Haileybury’s Leslie McFarlane Archives Given to McMaster

 

While visiting my two daughters in Hamilton at Christmas I noticed the news report of an exciting acquisition for the McMaster University Archives.  It was a huge and valuable collection of material on Leslie McFarlane (1902-1977), the highly prolific writer of books, films, and television material who is originally from Haileybury.  The Northern Ontario connection got my attention. 

Some of the hundreds of items in the McMaster University Library collection.

McFarlane is best known now for work he was not particularly proud of when he wrote it.  Twenty one of fifty one Hardy Boys books in the 1930s and 40s that sold millions of copies in 50 languages and taught millions of young people to read.  He also wrote other adolescent pulp fiction books on contract while trying to survive as a writer from 1926 to 1947.  He had no rights to the books but the publisher got rich. 

I checked in the North Bay Library and there are dozens of the books there – many updated by the company to make them more current and politically correct.  His contract required that he write in a pseudonym (Franklin W. Dixon) and to not reveal he was the author.  In 1976 in his excellent biography Ghost of the Hardy Boys he admitted that he wrote the books. 

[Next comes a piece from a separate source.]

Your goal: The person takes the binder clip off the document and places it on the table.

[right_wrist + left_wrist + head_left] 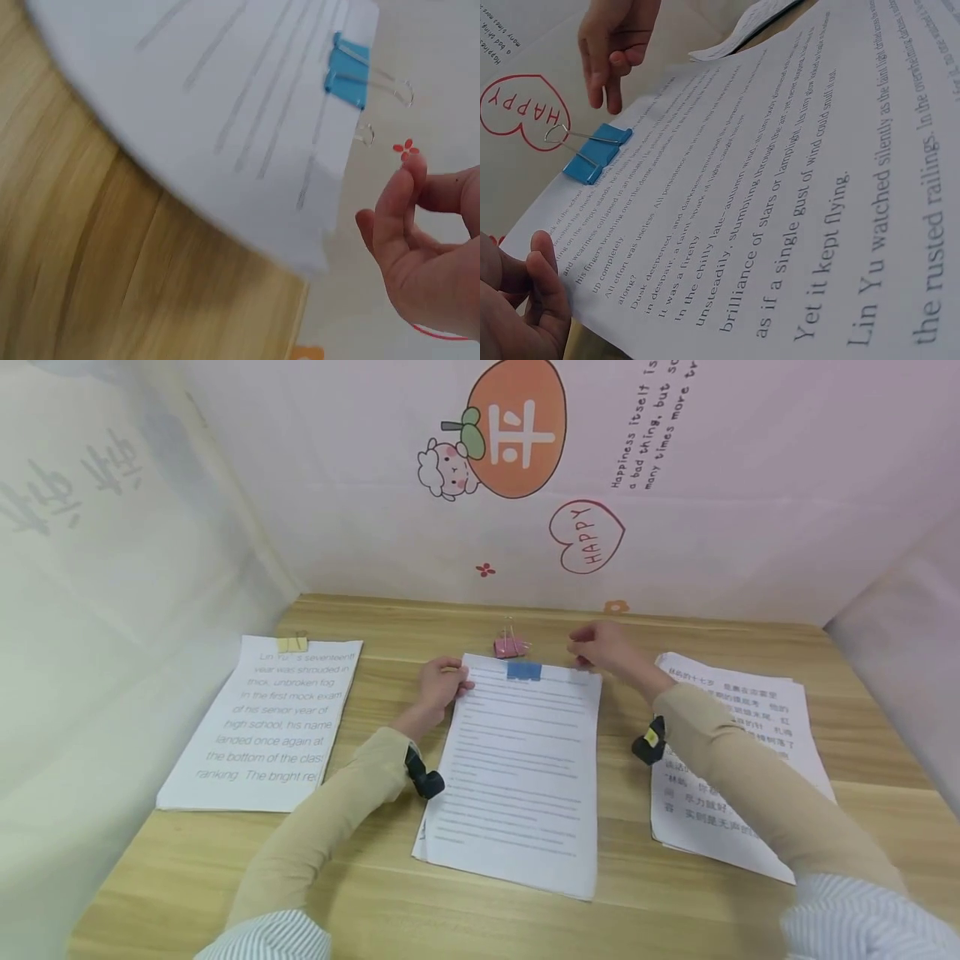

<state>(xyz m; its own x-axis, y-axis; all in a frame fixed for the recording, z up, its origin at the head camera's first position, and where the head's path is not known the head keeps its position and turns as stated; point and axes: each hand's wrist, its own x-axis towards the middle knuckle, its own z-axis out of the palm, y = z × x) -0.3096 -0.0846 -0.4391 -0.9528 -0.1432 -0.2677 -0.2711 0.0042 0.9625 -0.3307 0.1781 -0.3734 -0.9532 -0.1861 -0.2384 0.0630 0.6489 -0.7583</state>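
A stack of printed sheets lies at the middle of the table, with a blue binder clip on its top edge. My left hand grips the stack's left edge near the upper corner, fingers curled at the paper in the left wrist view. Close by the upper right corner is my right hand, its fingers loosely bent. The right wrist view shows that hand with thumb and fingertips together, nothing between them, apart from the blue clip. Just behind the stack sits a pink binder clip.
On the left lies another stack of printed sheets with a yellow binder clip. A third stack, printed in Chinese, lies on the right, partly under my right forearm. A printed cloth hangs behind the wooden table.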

When I decided to write about Leslie I remembered reading his books and my kids reading his books.  I was watching Corner Gas recently and saw Davis with a Hardy Boys book.  Bill Bryson in his very funny new book The Thunderbolt Kid tells about reading the Hardy Boys books.  The computer shows that Haileybury is proud of McFarlane, has a display in their fine museum, and a street named after him.  Bruce W. Taylor has written a book about him called The Hardy Boys’ Haileybury Connection that is on sale at the museum. 

Leslie, who was born in 1902 came to Haileybury when his dad became a school principal there in 1910.  The family lived in several different homes over the years.  Leslie won a first prize for his writing in 1915 and won several others before he became a newspaper reporter for the Cobalt Nugget (Now the North Bay Nugget) and other papers including those in Sudbury and Welland.  As a newspaper reporter in the U.S. he saw an ad for a pulp fiction business producing children’s books and wrote several books for one series before the Hardy Boys where he set the standard. 

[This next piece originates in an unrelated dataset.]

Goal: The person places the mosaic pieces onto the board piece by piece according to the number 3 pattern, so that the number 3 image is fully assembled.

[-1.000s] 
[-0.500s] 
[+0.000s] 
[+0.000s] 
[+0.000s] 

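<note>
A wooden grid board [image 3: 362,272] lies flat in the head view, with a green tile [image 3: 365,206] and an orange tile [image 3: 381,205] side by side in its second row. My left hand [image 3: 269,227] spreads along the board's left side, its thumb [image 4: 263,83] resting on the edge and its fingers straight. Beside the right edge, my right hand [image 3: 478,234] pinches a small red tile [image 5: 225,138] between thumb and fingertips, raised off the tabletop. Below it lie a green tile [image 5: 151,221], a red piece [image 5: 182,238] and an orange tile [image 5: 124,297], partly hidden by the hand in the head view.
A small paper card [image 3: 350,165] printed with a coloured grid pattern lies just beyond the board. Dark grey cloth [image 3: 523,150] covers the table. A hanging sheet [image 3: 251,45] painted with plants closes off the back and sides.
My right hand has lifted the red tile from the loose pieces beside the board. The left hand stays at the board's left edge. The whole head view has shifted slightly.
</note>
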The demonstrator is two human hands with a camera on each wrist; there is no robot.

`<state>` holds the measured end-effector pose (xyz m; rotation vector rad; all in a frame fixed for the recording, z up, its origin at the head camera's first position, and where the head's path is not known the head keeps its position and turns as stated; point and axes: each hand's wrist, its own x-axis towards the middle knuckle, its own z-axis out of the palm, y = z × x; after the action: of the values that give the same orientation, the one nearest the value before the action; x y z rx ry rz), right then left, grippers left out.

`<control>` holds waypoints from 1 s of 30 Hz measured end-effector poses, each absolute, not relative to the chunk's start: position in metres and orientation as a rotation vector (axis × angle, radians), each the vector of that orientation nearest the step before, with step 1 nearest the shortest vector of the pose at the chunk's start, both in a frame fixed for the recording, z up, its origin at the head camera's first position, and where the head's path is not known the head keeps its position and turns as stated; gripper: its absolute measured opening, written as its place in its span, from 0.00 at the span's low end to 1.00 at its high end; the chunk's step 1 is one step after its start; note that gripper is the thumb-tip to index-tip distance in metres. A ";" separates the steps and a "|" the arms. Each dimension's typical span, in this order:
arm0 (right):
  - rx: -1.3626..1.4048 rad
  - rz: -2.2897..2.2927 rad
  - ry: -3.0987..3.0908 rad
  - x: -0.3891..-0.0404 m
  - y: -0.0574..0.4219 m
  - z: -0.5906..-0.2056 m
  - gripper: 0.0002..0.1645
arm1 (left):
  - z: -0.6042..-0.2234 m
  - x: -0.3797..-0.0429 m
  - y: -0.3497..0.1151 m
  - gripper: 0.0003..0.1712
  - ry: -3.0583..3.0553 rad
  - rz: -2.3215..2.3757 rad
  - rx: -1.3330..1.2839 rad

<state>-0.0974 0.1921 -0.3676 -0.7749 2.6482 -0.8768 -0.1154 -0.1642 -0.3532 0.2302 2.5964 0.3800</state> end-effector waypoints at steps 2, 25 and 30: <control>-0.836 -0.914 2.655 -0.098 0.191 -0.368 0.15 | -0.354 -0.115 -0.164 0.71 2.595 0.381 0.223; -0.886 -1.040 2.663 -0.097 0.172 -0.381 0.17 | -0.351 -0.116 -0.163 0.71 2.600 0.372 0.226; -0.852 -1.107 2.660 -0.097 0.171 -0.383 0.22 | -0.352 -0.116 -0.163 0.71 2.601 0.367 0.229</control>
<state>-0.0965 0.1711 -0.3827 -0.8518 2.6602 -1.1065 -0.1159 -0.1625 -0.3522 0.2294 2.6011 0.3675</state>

He married and had three children and moved back to Haileybury where he wrote more Hardy Boys books plus some books under his own name.  He also wrote dozens of articles for publications like Maclean’s where he became an editor.  In 1929 he moved to Whitby where he lived until his death in 1977.  There is a school named after him there. 

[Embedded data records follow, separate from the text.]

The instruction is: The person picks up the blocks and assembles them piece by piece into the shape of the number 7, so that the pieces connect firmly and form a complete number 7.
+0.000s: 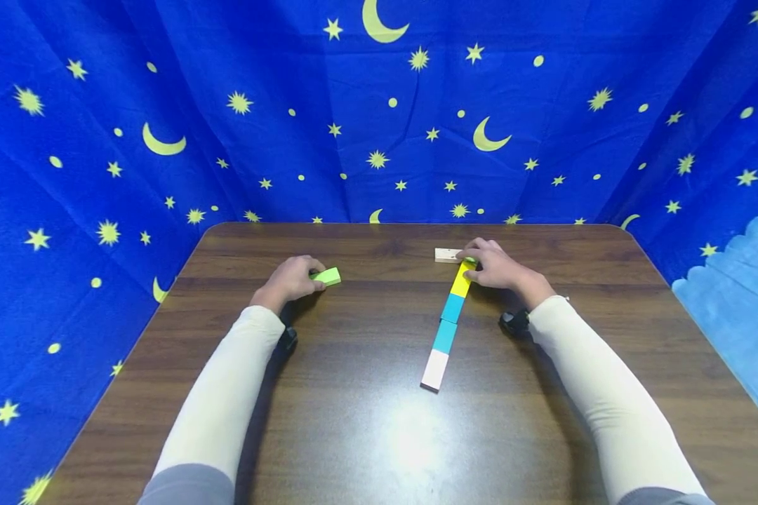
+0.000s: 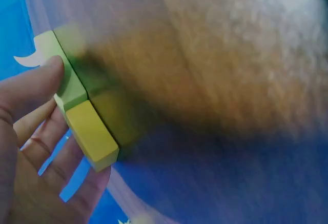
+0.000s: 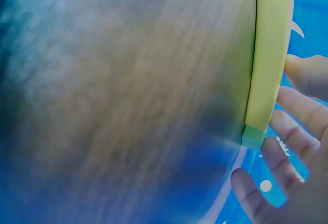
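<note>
- Left hand (image 1: 293, 278): thumb and fingers pinch a lime block (image 1: 330, 276), left of the row and well apart from it.
- Second yellow block (image 2: 94, 134): end to end with the lime block, at the fingers of the same hand.
- Right hand (image 1: 494, 266): fingers bent over the row's far end; grip or mere touch cannot be determined.
- Done, as judged: a slanting row, from the near end a pinkish-white block (image 1: 435, 369), near blue block (image 1: 445, 337), far blue block (image 1: 453, 308), yellow block (image 1: 460, 282) and green end block (image 3: 253, 137).
- Pale wooden block (image 1: 446, 255): crosswise by the far end; contact obscured.
- Outstanding, as judged: the left-hand pair remains unjoined to the row on the tabletop (image 1: 354, 337).
</note>
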Tool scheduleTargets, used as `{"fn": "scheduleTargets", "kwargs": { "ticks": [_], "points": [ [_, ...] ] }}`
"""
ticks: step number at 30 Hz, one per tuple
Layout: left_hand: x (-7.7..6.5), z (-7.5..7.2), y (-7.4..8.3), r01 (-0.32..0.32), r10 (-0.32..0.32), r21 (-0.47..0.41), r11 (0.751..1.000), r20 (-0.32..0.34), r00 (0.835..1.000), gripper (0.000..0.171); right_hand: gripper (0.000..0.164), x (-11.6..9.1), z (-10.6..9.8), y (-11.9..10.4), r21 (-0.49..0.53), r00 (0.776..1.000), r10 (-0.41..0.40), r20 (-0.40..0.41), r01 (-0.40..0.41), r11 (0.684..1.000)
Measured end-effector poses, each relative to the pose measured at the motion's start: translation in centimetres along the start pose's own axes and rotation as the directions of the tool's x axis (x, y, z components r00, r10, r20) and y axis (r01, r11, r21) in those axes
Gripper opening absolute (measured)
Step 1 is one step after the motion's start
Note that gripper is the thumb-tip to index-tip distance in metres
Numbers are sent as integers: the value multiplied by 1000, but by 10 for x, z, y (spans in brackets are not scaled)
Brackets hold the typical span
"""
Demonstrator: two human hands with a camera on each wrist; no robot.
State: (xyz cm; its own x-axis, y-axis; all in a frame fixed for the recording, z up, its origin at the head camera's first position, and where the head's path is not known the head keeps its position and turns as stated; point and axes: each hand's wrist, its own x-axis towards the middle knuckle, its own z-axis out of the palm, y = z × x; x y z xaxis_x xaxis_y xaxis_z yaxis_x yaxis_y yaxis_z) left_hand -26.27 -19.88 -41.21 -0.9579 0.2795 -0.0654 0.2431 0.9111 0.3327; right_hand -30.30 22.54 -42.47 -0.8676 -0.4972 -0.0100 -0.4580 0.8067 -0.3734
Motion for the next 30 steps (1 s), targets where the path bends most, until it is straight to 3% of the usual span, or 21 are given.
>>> {"fn": "scheduleTargets", "kwargs": {
  "ticks": [16,24,30],
  "points": [
    [8,0,-4,68,-64,-117,991,37,997,36,45,1,2,-1,1,1000,3,8,-3,1000],
    [20,9,18,107,-109,-93,990,-12,994,39,45,1,0,-4,-19,1000,-9,-13,9,1000],
    [34,19,48,149,-151,-75,986,-23,988,39,45,-1,1,-4,-37,1000,-8,-8,7,999]
  ]
}}
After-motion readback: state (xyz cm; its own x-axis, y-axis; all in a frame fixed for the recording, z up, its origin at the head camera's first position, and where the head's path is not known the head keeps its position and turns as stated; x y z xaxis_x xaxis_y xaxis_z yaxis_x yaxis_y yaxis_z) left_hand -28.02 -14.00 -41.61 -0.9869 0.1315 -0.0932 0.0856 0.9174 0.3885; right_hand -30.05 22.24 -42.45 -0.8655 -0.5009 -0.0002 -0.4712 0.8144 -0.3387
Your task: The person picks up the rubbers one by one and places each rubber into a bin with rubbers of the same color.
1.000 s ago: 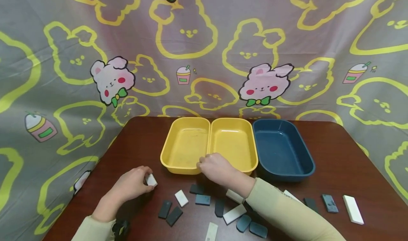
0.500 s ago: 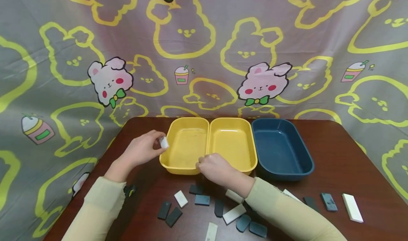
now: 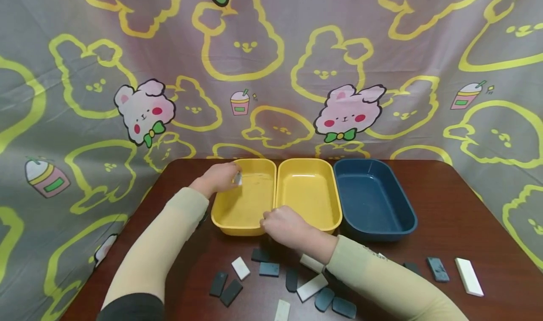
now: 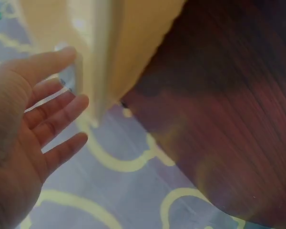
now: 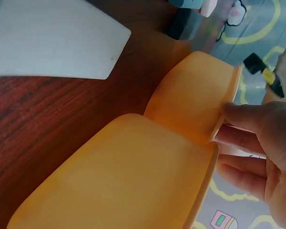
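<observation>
My left hand [image 3: 220, 177] is over the left part of the left yellow bin [image 3: 246, 210]. It holds a small white block [image 3: 238, 178] between thumb and fingers. The block [image 4: 66, 78] is partly hidden by the thumb in the left wrist view, close to the bin's blurred rim. At the near side, my right hand [image 3: 285, 226] grips the left yellow bin's rim where it meets the right yellow bin [image 3: 307, 196]. The right wrist view has the thumb [image 5: 236, 114] on the outer wall and fingers behind the rim.
A blue bin [image 3: 373, 208] stands right of the yellow ones. Several white, black and blue-grey blocks lie in front, including a white block [image 3: 240, 268] and a black block [image 3: 231, 292]. More lie right, like a long white block [image 3: 469, 276]. A patterned cloth [image 3: 271, 76] hangs behind.
My left hand has carried the white block up from the table's left side, rightward and away, to over the left yellow bin. The right hand has stayed at the rim.
</observation>
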`<state>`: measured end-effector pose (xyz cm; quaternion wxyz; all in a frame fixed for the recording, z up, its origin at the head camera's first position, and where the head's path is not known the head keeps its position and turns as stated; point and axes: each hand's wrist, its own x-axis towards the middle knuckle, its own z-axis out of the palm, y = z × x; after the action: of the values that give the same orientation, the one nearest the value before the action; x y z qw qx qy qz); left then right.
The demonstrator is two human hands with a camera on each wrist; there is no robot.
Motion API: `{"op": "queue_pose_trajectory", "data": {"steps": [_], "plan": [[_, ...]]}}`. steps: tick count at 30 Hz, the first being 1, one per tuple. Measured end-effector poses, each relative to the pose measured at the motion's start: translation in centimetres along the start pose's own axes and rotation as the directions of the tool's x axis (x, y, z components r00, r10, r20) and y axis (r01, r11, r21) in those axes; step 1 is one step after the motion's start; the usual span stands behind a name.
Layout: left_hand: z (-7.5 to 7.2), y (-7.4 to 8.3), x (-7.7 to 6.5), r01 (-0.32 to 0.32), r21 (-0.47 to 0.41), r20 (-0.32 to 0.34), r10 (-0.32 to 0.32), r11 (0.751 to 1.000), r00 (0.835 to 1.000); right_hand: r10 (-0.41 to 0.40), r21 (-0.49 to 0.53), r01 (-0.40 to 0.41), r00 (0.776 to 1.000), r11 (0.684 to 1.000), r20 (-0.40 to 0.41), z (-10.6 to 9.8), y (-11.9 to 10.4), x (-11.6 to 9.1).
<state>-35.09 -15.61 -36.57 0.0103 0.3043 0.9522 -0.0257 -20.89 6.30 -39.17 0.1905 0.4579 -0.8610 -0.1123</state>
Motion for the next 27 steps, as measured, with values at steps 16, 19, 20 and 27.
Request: {"op": "queue_pose_trajectory", "data": {"steps": [16,19,20,27], "plan": [[1.6,0.9,3.6,-0.03,0.183,0.17,-0.001,0.983,0.986,0.007,0.022,-0.007,1.0,1.0,-0.011,0.0,0.1,-0.3],[1.7,1.0,3.7,-0.033,0.167,0.215,-0.003,0.985,0.977,-0.002,0.023,0.002,1.0,1.0,-0.027,0.1,0.1,-0.2],[1.8,1.0,3.7,-0.031,0.161,0.233,-0.008,0.986,0.972,-0.004,0.02,0.005,0.999,1.0,-0.033,0.1,0.1,-0.2],[2.0,1.2,3.6,-0.039,0.186,0.259,-0.01,0.982,0.966,-0.009,-0.009,0.009,0.999,1.0,-0.031,0.1,-0.1,-0.1]]}}
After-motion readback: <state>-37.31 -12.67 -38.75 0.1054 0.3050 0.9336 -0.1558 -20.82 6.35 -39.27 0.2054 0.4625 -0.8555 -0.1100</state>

Later in his career he became a producer/director for the National Film Board and made some 50 films including one nominated for an Academy Award.  He also had a job overseeing scripts for the CBC and wrote some 70 scripts himself for radio and television.  He met Lorne Green there and wrote for Bonanza briefly. 

The Hardy Boys appeared in several T.V. series – two in the 1950s, and another in 1977.  A 1995 series had the brothers no longer as teenagers – it lasted only 13 episodes. 

In 2004 Marilyn Greenwald wrote a book called The Secret of the Hardy Boys: Leslie McFarlane and the Stratemeyer Syndicate.  Most of the book is about “Les” McFarlane including his life in Haileybury – much of it from his many diaries which are now at McMaster. 

McFarlane’s author daughter Norah who with her brother donated the material to McMaster is writing a book on her father.  Brother Brian spent 25 years on Hockey Night in Canada as a commentator and has written some 65 books primarily on hockey.  Quite a remarkable family. 

It is fitting that now on the 30th anniversary of his death Leslie and his family are getting the recognition they deserve.  For more information check online where there are dozens of references.  The Haileybury Museum is open Monday-Friday from 9-4 and from June 1 to Labour Day 9-6 – seven days a week. 

By the way, I called Chris Oslund, the curator of the Museum in Haileybury to congratulate him on becoming the new President of the Ontario Historical Society and found he has moved on to be the Clerk of the Town of Haileybury.  Congratulations Chris.